_Your instructions_.
Every line of the material has to be retyped exactly.

Content starts

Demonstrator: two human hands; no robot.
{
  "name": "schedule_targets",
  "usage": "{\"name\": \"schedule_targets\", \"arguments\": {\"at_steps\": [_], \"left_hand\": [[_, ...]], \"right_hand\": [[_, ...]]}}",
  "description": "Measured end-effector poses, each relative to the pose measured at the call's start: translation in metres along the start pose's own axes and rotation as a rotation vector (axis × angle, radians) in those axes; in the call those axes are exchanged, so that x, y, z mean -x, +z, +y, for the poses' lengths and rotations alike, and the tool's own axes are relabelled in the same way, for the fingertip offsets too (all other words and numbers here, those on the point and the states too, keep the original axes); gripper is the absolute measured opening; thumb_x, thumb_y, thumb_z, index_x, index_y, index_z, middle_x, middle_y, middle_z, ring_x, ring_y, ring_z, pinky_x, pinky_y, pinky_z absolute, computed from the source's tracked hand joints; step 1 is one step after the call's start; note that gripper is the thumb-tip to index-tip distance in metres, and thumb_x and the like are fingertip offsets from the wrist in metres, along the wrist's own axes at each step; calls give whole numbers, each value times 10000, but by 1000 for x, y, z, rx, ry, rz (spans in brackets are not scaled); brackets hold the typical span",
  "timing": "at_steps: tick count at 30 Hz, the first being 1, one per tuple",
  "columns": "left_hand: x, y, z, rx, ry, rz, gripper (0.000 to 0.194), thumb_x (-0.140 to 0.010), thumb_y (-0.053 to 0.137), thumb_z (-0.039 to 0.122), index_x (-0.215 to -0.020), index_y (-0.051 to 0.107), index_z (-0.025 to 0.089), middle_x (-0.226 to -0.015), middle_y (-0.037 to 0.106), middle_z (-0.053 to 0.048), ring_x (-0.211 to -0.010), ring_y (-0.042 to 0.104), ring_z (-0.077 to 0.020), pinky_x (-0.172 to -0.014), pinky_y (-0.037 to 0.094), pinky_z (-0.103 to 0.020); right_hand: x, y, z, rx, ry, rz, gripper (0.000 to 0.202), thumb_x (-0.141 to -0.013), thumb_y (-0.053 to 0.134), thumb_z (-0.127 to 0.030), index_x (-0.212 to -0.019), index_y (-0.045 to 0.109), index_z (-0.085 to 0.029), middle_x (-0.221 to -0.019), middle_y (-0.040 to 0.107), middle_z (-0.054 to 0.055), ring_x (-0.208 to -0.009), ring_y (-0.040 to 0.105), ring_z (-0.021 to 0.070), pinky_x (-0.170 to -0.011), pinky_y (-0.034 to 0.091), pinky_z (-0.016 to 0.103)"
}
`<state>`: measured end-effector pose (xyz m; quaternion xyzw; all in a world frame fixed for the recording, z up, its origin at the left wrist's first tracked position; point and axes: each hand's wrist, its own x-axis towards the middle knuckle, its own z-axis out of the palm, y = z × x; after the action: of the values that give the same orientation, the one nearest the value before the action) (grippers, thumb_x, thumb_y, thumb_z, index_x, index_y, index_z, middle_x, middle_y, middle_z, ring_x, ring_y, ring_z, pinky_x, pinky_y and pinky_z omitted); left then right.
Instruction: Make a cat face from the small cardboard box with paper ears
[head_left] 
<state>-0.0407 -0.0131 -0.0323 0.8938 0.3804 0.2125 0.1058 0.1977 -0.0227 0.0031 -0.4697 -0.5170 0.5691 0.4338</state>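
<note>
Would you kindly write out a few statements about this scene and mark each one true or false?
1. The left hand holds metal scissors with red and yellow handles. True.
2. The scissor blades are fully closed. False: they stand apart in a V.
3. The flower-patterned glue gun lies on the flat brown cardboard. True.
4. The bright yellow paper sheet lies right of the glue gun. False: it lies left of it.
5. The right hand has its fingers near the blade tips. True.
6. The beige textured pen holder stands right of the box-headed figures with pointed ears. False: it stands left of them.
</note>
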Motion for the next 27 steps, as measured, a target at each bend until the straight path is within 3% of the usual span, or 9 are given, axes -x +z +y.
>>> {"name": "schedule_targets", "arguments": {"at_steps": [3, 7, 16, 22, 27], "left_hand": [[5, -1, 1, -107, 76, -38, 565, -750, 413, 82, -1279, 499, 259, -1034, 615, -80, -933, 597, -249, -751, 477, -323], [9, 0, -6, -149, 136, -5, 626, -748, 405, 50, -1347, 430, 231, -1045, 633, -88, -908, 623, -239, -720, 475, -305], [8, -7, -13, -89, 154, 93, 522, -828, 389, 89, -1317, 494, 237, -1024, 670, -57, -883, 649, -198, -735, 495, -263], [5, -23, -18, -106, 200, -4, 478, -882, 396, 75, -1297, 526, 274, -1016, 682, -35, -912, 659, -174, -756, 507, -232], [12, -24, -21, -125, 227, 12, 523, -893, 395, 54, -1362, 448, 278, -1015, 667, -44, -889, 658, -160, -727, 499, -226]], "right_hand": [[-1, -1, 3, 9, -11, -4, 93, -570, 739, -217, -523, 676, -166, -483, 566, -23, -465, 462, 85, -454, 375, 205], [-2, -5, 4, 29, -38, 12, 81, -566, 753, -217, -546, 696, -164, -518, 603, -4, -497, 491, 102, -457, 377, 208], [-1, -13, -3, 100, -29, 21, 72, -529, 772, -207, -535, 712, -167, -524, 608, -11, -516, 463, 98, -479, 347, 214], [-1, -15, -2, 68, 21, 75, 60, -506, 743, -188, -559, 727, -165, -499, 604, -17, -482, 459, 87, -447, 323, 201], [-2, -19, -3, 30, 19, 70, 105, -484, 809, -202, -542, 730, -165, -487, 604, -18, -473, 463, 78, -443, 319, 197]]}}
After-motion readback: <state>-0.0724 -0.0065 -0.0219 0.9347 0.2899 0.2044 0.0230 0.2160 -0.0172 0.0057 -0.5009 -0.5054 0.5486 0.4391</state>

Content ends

_Response_.
Demonstrator: two human hands; no robot.
{
  "name": "schedule_targets",
  "usage": "{\"name\": \"schedule_targets\", \"arguments\": {\"at_steps\": [_], \"left_hand\": [[_, ...]], \"right_hand\": [[_, ...]]}}",
  "description": "Measured end-effector poses, each relative to the pose measured at the call's start: translation in metres along the start pose's own axes and rotation as a rotation vector (axis × angle, radians) in those axes; in the call those axes are exchanged, so that x, y, z mean -x, +z, +y, for the poses' lengths and rotations alike, and the tool's own axes are relabelled in the same way, for the fingertip offsets too (all other words and numbers here, those on the point and the states too, keep the original axes); gripper is the absolute measured opening; thumb_x, thumb_y, thumb_z, index_x, index_y, index_z, middle_x, middle_y, middle_z, ring_x, ring_y, ring_z, pinky_x, pinky_y, pinky_z absolute, computed from the source's tracked hand joints; step 1 is one step after the call's start; note that gripper is the thumb-tip to index-tip distance in metres, and thumb_x and the like are fingertip offsets from the wrist in metres, along the wrist's own axes at each step; calls give whole numbers, each value times 10000, but by 1000 for x, y, z, rx, ry, rz (spans in brackets are not scaled); brackets hold the typical span",
  "timing": "at_steps: tick count at 30 Hz, the first being 1, one per tuple",
  "columns": "left_hand: x, y, z, rx, ry, rz, gripper (0.000 to 0.194), thumb_x (-0.140 to 0.010), thumb_y (-0.053 to 0.137), thumb_z (-0.039 to 0.122), index_x (-0.215 to -0.020), index_y (-0.051 to 0.107), index_z (-0.025 to 0.089), middle_x (-0.226 to -0.015), middle_y (-0.037 to 0.106), middle_z (-0.053 to 0.048), ring_x (-0.211 to -0.010), ring_y (-0.042 to 0.104), ring_z (-0.077 to 0.020), pinky_x (-0.172 to -0.014), pinky_y (-0.037 to 0.094), pinky_z (-0.103 to 0.020); right_hand: x, y, z, rx, ry, rz, gripper (0.000 to 0.202), thumb_x (-0.141 to -0.013), thumb_y (-0.053 to 0.134), thumb_z (-0.127 to 0.030), index_x (-0.212 to -0.019), index_y (-0.045 to 0.109), index_z (-0.085 to 0.029), middle_x (-0.221 to -0.019), middle_y (-0.040 to 0.107), middle_z (-0.054 to 0.055), ring_x (-0.208 to -0.009), ring_y (-0.040 to 0.105), ring_z (-0.021 to 0.070), pinky_x (-0.170 to -0.011), pinky_y (-0.034 to 0.091), pinky_z (-0.016 to 0.103)"
}
`<state>`: measured end-effector pose (xyz m; quaternion xyzw; all in a world frame fixed for the recording, z up, its origin at the left wrist's first tracked position; point and axes: each hand's wrist, its own x-axis towards the middle knuckle, its own z-axis out of the palm, y = z × x; after the action: of the values that give the same orientation, the one nearest the value before the action) (grippers, thumb_x, thumb_y, thumb_z, index_x, index_y, index_z, middle_x, middle_y, middle_z, ring_x, ring_y, ring_z, pinky_x, pinky_y and pinky_z omitted); left then right.
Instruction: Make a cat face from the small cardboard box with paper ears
[head_left] 
<state>-0.0407 -0.0131 -0.0323 0.8938 0.3804 0.2125 0.1058 0.1977 -0.0227 0.0031 -0.4697 -0.5170 0.5691 0.4338</state>
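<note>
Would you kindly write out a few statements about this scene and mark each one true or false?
1. The left hand holds metal scissors with red and yellow handles. True.
2. The scissor blades are fully closed. False: they stand apart in a V.
3. The flower-patterned glue gun lies on the flat brown cardboard. True.
4. The bright yellow paper sheet lies right of the glue gun. False: it lies left of it.
5. The right hand has its fingers near the blade tips. True.
6. The beige textured pen holder stands right of the box-headed figures with pointed ears. False: it stands left of them.
</note>
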Motion for the next 27 steps, as measured, a target at each bend until the straight path is within 3% of the usual span, or 9 are given, axes -x +z +y.
>>> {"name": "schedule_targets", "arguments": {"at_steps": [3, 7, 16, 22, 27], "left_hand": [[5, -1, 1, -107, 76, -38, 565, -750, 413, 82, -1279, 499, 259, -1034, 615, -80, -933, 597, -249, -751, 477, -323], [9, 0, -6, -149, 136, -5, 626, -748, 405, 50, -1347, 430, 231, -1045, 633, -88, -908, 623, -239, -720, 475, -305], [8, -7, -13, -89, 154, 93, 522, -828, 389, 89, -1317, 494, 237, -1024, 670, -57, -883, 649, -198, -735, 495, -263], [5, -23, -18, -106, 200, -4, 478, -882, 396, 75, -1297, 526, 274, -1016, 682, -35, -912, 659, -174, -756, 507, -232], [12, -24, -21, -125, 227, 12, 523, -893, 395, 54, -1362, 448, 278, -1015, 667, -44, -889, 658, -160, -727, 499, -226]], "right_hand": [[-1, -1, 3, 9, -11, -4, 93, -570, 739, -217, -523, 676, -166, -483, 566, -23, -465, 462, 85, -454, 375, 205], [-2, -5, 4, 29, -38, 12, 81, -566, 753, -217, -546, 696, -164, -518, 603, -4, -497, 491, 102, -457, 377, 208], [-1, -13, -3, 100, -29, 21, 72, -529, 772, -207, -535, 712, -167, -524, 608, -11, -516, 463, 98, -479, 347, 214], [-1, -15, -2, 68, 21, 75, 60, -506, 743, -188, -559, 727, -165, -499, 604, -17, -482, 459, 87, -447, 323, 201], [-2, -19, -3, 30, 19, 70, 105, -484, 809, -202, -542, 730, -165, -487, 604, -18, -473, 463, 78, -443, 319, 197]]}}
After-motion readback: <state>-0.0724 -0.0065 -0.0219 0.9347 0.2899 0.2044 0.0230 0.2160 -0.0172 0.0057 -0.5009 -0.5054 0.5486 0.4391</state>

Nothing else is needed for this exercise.